Hâtes-toi, le feu gronde et il n'attend qu'une grue !
Je serai comme une sonde : ne charriant que ciguës.
Avant les réjouissances survient l'amour d'un frère :
il s'agit, en cadence, de cingler sans manières.
Je te lynche comme une bête, loin des douces pénitences
des salopes que l'on traite en timides violences.
Certains les aime chaudes, je les aimes enflammées
et saurai, saligaude, tes échasses brûler.
Les yeux torves j'épie ta toison moricaude
pour y voir, cramoisies, perler mille émeraudes.
J'accouche mon bûcher, le show peut commencer :
les ongles de tes pieds commencent à se tasser.

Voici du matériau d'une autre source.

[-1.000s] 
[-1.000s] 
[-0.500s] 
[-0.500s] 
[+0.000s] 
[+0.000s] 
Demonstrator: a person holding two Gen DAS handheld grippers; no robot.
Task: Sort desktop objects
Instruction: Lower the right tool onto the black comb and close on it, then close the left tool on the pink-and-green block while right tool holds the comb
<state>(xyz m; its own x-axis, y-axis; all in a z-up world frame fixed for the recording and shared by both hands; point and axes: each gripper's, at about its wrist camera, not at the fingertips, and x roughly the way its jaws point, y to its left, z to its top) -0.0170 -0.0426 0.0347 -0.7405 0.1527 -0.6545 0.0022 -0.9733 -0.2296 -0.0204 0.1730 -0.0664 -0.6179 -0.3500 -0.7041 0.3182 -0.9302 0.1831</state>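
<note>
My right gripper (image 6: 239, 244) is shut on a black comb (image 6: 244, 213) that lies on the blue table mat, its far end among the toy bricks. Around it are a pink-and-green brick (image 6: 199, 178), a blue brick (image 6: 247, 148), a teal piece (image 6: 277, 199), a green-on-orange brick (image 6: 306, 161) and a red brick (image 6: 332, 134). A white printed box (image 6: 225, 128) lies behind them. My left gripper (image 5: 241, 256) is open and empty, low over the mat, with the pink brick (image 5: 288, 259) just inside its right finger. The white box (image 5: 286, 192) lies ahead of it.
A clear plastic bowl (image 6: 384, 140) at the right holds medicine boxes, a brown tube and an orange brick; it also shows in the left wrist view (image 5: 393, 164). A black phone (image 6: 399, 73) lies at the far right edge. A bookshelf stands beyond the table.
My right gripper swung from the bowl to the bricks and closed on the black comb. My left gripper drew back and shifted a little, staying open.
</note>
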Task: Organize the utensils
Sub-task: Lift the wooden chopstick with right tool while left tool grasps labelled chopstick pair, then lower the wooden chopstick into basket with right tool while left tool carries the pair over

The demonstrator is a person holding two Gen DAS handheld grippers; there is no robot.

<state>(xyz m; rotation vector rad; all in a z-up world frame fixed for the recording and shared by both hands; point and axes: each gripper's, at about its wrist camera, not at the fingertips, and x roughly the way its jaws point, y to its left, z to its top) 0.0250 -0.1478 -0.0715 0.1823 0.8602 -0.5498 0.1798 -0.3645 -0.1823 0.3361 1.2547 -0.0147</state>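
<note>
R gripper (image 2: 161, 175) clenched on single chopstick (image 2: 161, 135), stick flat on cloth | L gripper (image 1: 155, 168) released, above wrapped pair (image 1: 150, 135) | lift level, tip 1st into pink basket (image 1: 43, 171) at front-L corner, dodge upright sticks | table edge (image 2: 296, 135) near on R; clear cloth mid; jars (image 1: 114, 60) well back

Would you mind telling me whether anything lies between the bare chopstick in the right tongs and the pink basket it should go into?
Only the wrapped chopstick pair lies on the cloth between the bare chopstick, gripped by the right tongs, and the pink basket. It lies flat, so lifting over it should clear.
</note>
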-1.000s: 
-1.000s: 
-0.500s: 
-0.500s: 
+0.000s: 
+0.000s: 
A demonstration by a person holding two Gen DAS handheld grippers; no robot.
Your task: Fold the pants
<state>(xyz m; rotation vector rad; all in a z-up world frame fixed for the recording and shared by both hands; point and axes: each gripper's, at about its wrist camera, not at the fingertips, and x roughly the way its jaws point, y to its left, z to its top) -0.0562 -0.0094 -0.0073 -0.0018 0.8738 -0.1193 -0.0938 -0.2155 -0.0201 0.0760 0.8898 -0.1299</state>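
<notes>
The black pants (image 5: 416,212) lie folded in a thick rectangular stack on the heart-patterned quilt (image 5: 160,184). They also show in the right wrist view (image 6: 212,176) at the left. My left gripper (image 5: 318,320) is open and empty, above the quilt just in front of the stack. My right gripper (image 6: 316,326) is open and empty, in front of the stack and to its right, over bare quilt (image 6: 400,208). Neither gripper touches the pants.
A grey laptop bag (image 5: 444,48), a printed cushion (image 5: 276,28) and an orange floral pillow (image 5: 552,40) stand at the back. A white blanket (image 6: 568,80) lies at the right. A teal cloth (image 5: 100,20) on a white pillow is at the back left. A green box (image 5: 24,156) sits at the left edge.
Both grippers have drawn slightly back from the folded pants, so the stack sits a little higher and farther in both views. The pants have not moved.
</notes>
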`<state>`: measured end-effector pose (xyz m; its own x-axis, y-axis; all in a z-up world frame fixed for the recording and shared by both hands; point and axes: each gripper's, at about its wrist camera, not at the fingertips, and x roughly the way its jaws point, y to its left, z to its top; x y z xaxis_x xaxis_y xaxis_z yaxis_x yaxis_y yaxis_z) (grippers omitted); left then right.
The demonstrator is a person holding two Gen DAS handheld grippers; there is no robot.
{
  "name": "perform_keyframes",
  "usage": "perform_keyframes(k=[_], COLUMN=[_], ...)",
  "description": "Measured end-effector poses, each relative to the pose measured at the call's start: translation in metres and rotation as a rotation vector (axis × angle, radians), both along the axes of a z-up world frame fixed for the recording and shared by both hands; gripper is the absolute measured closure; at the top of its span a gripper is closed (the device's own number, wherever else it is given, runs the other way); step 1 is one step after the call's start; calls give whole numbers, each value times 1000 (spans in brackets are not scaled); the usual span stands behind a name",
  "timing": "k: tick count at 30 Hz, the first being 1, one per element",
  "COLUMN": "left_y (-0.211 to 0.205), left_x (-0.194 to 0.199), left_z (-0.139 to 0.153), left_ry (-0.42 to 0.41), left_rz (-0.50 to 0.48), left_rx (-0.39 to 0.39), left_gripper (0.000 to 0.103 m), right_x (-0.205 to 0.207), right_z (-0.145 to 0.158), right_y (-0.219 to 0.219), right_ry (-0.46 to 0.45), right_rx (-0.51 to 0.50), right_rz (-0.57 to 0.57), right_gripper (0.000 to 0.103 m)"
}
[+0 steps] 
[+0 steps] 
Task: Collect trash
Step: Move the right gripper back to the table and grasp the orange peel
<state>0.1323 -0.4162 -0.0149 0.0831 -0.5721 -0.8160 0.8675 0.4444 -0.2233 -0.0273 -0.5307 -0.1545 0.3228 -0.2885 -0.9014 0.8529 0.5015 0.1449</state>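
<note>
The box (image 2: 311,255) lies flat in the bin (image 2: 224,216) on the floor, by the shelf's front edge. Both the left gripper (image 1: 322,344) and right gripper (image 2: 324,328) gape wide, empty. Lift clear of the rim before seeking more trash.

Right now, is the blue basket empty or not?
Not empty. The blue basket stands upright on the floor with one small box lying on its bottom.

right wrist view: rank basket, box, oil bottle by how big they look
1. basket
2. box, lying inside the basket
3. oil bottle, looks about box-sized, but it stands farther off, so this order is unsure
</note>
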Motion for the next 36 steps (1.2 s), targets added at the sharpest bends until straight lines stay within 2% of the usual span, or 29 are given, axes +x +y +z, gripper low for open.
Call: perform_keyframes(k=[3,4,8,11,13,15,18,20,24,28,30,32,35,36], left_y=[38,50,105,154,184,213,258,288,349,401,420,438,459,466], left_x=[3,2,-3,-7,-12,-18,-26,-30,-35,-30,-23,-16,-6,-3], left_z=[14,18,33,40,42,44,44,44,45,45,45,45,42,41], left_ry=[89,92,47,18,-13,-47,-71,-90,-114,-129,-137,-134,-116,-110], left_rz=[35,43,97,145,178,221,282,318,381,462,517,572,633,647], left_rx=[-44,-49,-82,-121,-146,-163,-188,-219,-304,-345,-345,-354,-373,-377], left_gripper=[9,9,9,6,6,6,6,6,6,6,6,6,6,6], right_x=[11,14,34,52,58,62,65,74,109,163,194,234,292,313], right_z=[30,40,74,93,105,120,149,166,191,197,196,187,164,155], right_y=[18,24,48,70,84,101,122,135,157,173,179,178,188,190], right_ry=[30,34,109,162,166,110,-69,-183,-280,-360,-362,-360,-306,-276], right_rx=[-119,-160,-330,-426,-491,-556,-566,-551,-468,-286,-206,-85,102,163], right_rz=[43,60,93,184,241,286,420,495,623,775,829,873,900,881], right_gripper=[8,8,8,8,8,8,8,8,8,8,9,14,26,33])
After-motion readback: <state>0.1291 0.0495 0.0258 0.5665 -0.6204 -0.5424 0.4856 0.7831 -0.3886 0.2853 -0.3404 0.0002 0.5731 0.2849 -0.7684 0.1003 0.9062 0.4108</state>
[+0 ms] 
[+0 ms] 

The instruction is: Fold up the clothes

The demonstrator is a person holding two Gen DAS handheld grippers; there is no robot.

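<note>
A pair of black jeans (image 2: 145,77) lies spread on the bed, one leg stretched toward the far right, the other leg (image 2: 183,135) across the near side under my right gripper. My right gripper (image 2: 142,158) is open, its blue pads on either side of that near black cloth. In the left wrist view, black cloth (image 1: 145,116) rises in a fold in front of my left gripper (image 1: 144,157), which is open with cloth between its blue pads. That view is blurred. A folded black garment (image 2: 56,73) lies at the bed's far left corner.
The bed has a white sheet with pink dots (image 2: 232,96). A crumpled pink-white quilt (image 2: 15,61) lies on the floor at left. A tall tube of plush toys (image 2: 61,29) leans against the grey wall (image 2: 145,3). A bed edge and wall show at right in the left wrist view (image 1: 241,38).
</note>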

Tes hurlements d'enfant font grandir mon saoul,
il faudra un moment pour qu'il ne soit plus foule.
J'ai collé peu de poix au dessus du nombril,
en ceci est ma loi - elle me rend tout fébrile - :
quand le feu ne mord pas sur le corps tout entier,
la mort ne surviendra qu'après s'être trainée.
Je grave de mon tison, en grands caractères,
les signes de mon nom sur ton front encore clair.
Les flammèches rougissent vos métaux annulaires
quand il grouille à tes cuisses de pisseuses affaires.
A ta vulve roussie mon tarin s'est réjouit
d'inhaler à la chair aussi plaisant calvaire.
Prodigieux, c'est le mot qui me grimpe aux naseaux.
Le prochain ? L'appétit : rien ici n'a fini.
Je vais me mettre à table, car passé le brasier
mes caresses affables auront un goût d'acier.
J'abandonne le goudron et tombe la gazoline
pour rincer tes lésions de vinaigre et d'urines.
Ne crois pas, satanée, ces vers une nouveauté :
bien deçà ces derniers j'ai couché trois armées.
Ressens-tu mes chardons remonter ton rachis ?
C'est la stimulation de la pyrotechnie.